Roger B. Dannenberg, Hank Pellerin, and Istvan Derenyi

School of Computer Science, Carnegie Mellon University
Pittsburgh, PA 15213 USA

rbd@cs.cmu.edu, hank.pellerin@andrew.cmu.edu, derenyi@cs.cmu.edu

Abstract: Most synthesis techniques provide for some amount of parametric control. Generating suitable controls is a difficult problem, especially for instruments that admit continuous control by the performer. The traditional approach to control generation in computer music has been note-based, but note-by-note synthesis tends to overlook the interaction between notes in a phrase. This study considers factors, including melodic contour, articulation, and dynamics, that affect the shape of amplitude envelopes in trumpet performance. After showing statistically significant variation due to these factors, a model for trumpet envelopes is described. This model is used with Spectral Interpolation Synthesis to synthesize realistic trumpet performances.

1. Introduction

In our efforts to synthesize the classical trumpet, we have conducted a study of amplitude and frequency envelopes.

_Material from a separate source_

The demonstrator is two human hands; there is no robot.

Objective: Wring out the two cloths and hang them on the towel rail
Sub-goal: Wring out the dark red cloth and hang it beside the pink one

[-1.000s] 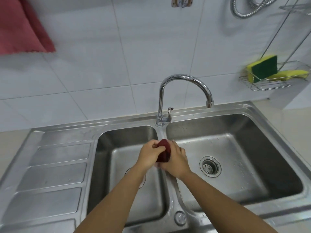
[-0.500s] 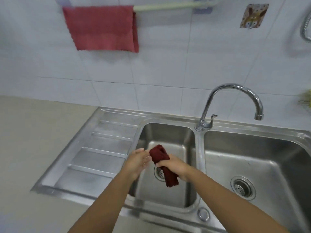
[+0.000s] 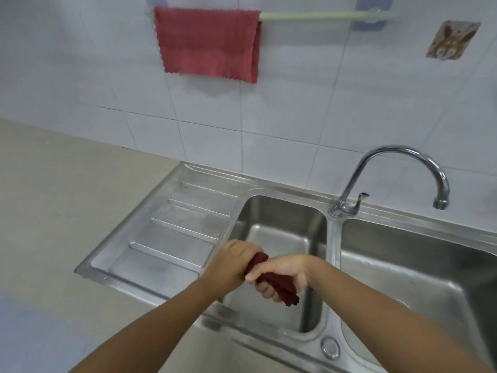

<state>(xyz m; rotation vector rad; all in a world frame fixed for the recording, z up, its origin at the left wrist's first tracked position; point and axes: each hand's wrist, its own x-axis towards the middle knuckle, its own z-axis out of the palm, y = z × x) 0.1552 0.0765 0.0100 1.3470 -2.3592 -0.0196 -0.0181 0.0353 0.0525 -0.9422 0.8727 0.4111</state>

Previous efforts, originating with Risset (1985), have analyzed individual tones, and resynthesis of individual tones can sound very realistic. When isolated notes are simply joined together, however, the results are neither realistic nor musical. It is important to study and explain the observed variation in envelopes so that musical phrases can be synthesized in a musical manner.

Chafe performed similar studies on strings (Chafe 1989), and Clynes introduced the idea that envelopes change based on local pitch contours and metrical position (Clynes 1987). Sundberg and colleagues created the idea of performance rules (Sundberg, Askenfelt, and Fryden 1983), which can be applied to envelopes, and numerous studies have examined expressive performance. Researchers have also used analysis/synthesis techniques on extended sounds, including musical phrases, and there has been recent interest in relating the analysis to musical structure (Arcos, Mantaras and Serra 1997) and performer’s intention (Canazza, De Poli, and Vidolin 1997). Our approach uses signal analysis and statistics in controlled studies of envelopes.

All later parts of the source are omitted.